The conservative justices were also concerned that striking the mandate but leaving other parts of the law in place would bankrupt the insurance market. Deputy Solicitor General Edwin Kneedler, who was arguing the severability issue instead of Donald Verrilli, disputed that contention. That was too much even for Justice Sotomayor (who is clearly going to vote to uphold the law), since that claim ignored “the congressional findings and all of the evidence Congress had before it that community ratings and guaranteed issuance would be a death spiral…without minimum coverage.”
Justice Scalia scolded the Deputy SG at the idea that the Court should go through every part of the 2,700 page law to decide which particular provisions should be kept. He clearly thought that was impractical. Justice Ginsburg made the half-joking suggestion that the government sit down with the challengers and try to agree on which provisions are peripheral, which Kneedler said could not be done. Scalia quipped that they could issue a conference report just like congressional committees do when they are trying to iron out differences between the Senate and House on a bill.
Kneedler argued that the doctrine of “judicial restraint” calls for not throwing out the entire law. But Justice Kennedy pointed out that if the Court struck down only part of the law, and the result was increased risk for insurance companies “that Congress had never intended… we would have a new regime that Congress did not provide for, did not consider [and it could] be argued at least to be a more extreme exercise of judicial power than…striking the whole [law].”
Clement told the Court that “the choice is to give Congress the task of fixing this statute…after some of it is struck down, or giving them the task of simply fixing the problem on a clean slate.” He did not think it was “a close choice.” The entire law “should fall.”
The afternoon session started at 1:00 and was again argued on behalf of the government by Solicitor General Verrilli. It concerned the new Medicaid spending conditions imposed on the states by ObamaCare. This question is murkier than the individual mandate. But if the Court finds the individual mandate unconstitutional and strikes down the entire law, they can avoid the Medicaid question in its entirety.
Verrilli ended his argument with a startling claim – that the provisions of the ObamaCare law actually “secure the blessings of liberty.” He said with a straight face that “for the Court’s obligation to ensure that the federal government remains a government of enumerated powers, that this is not a case in any of its aspects that calls that into question.”
Paul Clement could not let Verrilli get away with that absurd claim.
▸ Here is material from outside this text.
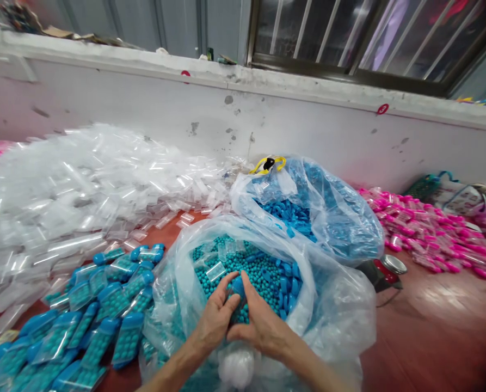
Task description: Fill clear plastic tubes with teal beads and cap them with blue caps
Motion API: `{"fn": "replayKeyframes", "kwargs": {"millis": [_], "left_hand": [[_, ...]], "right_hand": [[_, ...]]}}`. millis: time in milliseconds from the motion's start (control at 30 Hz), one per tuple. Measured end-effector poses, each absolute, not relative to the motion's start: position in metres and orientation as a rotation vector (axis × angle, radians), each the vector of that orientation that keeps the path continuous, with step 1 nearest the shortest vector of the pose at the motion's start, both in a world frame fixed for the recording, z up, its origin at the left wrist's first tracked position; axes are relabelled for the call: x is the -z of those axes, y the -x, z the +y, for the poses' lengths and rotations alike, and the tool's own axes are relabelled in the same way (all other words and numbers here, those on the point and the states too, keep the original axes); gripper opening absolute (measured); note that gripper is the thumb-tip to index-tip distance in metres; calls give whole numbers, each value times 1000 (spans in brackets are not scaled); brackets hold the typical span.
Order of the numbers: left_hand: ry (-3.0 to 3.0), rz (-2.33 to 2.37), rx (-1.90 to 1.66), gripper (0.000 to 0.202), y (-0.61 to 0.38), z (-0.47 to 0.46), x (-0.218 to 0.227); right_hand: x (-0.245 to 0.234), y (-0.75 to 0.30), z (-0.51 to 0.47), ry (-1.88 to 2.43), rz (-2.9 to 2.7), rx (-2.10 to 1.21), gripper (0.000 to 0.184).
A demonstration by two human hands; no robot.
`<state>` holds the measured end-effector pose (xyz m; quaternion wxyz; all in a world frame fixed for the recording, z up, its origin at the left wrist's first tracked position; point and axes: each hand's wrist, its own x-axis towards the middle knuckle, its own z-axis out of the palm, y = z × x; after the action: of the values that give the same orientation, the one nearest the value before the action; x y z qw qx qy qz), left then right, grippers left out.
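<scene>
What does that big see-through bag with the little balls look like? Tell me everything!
The bag looks like thin, milky plastic, wrinkled and shiny. It sits wide open on a reddish surface, its mouth roughly round. Inside are many teal balls, blue pieces mostly toward the right, and a few clear pieces. The left hand and right hand are at its opening, holding a blue-topped pack.
</scene>
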<state>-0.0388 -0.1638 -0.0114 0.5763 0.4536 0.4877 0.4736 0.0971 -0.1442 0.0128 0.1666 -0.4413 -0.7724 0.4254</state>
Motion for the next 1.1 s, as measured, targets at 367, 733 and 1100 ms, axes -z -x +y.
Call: {"fn": "replayKeyframes", "kwargs": {"millis": [367, 733, 1100], "left_hand": [[-953, 1169, -1189, 26, 30, -165, 6], [-1204, 1479, -1246, 12, 23, -163, 12], [-1760, 2420, -928, 37, 209, -190, -20]], "right_hand": [[0, -77, -154, 1226, -2316, -510, 67], [22, -75, -150, 1199, -2282, -657, 69], [-29, 0, -147, 523, -2755, -517, 85]]}}
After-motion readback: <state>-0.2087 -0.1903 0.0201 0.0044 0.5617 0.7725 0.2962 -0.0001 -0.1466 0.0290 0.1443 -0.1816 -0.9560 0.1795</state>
He ended the day by saying that while he appreciated what the SG had said, he:
would respectfully suggest that it’s a very funny conception of liberty that forces somebody to purchase an insurance policy whether they want it or not. And it’s a very strange conception of federalism that says that we can simply give the States an offer that they can’t refuse, and through the spending power which is premised on the notion that Congress can do more because it’s voluntary, we can force the States to do whatever we tell them to. That is a direct threat to our federalism.
I can’t think of a better ending to three days of arguments in the Supreme Court over fundamental issues of liberty and the power of the government in what is surely the most important case heard by the Court since Brown v. Board of Education.